- [PROBLEM REQUIREMENTS] Output the data verbatim, with nothing added or dropped.

- [DATA BELOW]
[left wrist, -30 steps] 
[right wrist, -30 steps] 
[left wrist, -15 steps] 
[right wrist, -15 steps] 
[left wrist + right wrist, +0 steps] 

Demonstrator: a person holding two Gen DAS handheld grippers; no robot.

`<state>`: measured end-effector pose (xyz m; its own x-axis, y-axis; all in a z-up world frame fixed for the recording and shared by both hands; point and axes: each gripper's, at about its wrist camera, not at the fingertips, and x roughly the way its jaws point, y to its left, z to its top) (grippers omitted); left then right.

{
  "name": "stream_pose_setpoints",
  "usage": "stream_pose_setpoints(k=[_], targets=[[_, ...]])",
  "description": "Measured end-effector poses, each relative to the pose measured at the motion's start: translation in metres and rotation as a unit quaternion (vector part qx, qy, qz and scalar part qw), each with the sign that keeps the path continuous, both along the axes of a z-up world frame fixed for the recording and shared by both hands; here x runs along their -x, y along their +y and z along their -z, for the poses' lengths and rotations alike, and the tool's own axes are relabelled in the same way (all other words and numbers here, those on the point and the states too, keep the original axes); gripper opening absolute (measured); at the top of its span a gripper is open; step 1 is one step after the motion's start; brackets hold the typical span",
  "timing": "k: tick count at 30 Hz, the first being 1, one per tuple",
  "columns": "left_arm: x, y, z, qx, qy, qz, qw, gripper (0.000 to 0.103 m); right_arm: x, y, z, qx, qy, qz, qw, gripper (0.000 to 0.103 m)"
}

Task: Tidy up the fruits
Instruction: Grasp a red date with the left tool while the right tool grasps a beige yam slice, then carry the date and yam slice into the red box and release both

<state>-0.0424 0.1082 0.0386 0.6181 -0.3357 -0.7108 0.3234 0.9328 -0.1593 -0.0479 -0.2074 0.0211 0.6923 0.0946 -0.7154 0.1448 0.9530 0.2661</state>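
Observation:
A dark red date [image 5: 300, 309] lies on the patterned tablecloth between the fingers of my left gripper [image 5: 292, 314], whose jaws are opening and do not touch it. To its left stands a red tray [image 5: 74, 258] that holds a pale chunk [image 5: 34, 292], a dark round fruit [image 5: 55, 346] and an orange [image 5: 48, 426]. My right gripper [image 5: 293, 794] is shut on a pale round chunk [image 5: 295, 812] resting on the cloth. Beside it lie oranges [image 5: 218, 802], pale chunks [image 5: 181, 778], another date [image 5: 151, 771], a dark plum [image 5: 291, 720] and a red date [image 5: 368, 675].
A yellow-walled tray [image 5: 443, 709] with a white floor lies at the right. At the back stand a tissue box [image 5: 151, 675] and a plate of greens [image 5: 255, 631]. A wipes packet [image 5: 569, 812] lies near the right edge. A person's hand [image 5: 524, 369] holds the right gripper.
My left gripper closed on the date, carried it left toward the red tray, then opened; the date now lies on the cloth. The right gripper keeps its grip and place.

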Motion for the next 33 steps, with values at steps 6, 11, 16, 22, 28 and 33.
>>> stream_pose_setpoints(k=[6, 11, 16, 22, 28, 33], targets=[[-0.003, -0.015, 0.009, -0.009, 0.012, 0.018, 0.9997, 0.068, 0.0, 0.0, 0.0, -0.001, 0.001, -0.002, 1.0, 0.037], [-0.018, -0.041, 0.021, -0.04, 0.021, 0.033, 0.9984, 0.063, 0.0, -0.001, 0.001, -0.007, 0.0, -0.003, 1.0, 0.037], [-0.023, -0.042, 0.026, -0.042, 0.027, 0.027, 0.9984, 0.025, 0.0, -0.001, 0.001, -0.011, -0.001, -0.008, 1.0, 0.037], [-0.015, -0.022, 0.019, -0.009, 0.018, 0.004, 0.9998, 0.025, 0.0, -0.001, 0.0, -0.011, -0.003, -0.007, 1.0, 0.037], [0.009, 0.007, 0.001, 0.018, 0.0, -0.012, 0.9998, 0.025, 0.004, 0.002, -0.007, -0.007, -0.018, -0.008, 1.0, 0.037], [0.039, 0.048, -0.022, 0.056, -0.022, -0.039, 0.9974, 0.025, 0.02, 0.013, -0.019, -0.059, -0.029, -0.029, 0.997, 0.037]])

- [RESPONSE BOX]
[left wrist, -30 steps] 
[right wrist, -30 steps] 
[left wrist, -15 steps] 
[right wrist, -15 steps] 
[left wrist + right wrist, +0 steps] 

Demonstrator: a person holding two Gen DAS handheld grippers; no robot.

`<state>`: measured end-effector pose (xyz m; its own x-axis, y-axis; all in a z-up world frame fixed for the recording and shared by both hands; point and axes: each gripper's, at about its wrist camera, not at the fingertips, and x roughly the way its jaws point, y to its left, z to its top) (grippers omitted); left then right.

{
  "name": "stream_pose_setpoints",
  "usage": "stream_pose_setpoints(k=[_], targets=[[_, ...]])",
  "description": "Measured end-effector poses, each relative to the pose measured at the motion's start: translation in metres and rotation as a unit quaternion (vector part qx, qy, qz and scalar part qw), each with the sign that keeps the path continuous, both along the axes of a z-up world frame fixed for the recording and shared by both hands; here x runs along their -x, y along their +y and z along their -z, for the poses' lengths and rotations alike, and the tool's own axes are relabelled in the same way (all other words and numbers here, those on the point and the states too, keep the original axes); gripper opening absolute (measured); at the top of its span a gripper is open; step 1 is one step after the motion's start; brackets hold the typical span",
  "timing": "k: tick count at 30 Hz, the first being 1, one per tuple",
  "columns": "left_arm: x, y, z, qx, qy, qz, qw, gripper (0.000 to 0.103 m); right_arm: x, y, z, qx, qy, qz, qw, gripper (0.000 to 0.103 m)"
}

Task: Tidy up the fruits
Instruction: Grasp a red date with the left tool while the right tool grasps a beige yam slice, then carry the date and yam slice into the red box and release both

<state>-0.0424 0.1082 0.0386 0.6181 -0.3357 -0.7108 0.3234 0.9328 -0.1593 -0.0479 -0.2074 0.0211 0.6923 0.0946 -0.7154 0.1448 0.9530 0.2661</state>
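Observation:
A dark red date [image 5: 300, 309] lies on the patterned tablecloth between the fingers of my left gripper [image 5: 292, 314], whose jaws are opening and do not touch it. To its left stands a red tray [image 5: 74, 258] that holds a pale chunk [image 5: 34, 292], a dark round fruit [image 5: 55, 346] and an orange [image 5: 48, 426]. My right gripper [image 5: 293, 794] is shut on a pale round chunk [image 5: 295, 812] resting on the cloth. Beside it lie oranges [image 5: 218, 802], pale chunks [image 5: 181, 778], another date [image 5: 151, 771], a dark plum [image 5: 291, 720] and a red date [image 5: 368, 675].
A yellow-walled tray [image 5: 443, 709] with a white floor lies at the right. At the back stand a tissue box [image 5: 151, 675] and a plate of greens [image 5: 255, 631]. A wipes packet [image 5: 569, 812] lies near the right edge. A person's hand [image 5: 524, 369] holds the right gripper.
My left gripper closed on the date, carried it left toward the red tray, then opened; the date now lies on the cloth. The right gripper keeps its grip and place.
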
Motion for the next 33 steps, with values at steps 6, 11, 16, 22, 28 and 33.
>>> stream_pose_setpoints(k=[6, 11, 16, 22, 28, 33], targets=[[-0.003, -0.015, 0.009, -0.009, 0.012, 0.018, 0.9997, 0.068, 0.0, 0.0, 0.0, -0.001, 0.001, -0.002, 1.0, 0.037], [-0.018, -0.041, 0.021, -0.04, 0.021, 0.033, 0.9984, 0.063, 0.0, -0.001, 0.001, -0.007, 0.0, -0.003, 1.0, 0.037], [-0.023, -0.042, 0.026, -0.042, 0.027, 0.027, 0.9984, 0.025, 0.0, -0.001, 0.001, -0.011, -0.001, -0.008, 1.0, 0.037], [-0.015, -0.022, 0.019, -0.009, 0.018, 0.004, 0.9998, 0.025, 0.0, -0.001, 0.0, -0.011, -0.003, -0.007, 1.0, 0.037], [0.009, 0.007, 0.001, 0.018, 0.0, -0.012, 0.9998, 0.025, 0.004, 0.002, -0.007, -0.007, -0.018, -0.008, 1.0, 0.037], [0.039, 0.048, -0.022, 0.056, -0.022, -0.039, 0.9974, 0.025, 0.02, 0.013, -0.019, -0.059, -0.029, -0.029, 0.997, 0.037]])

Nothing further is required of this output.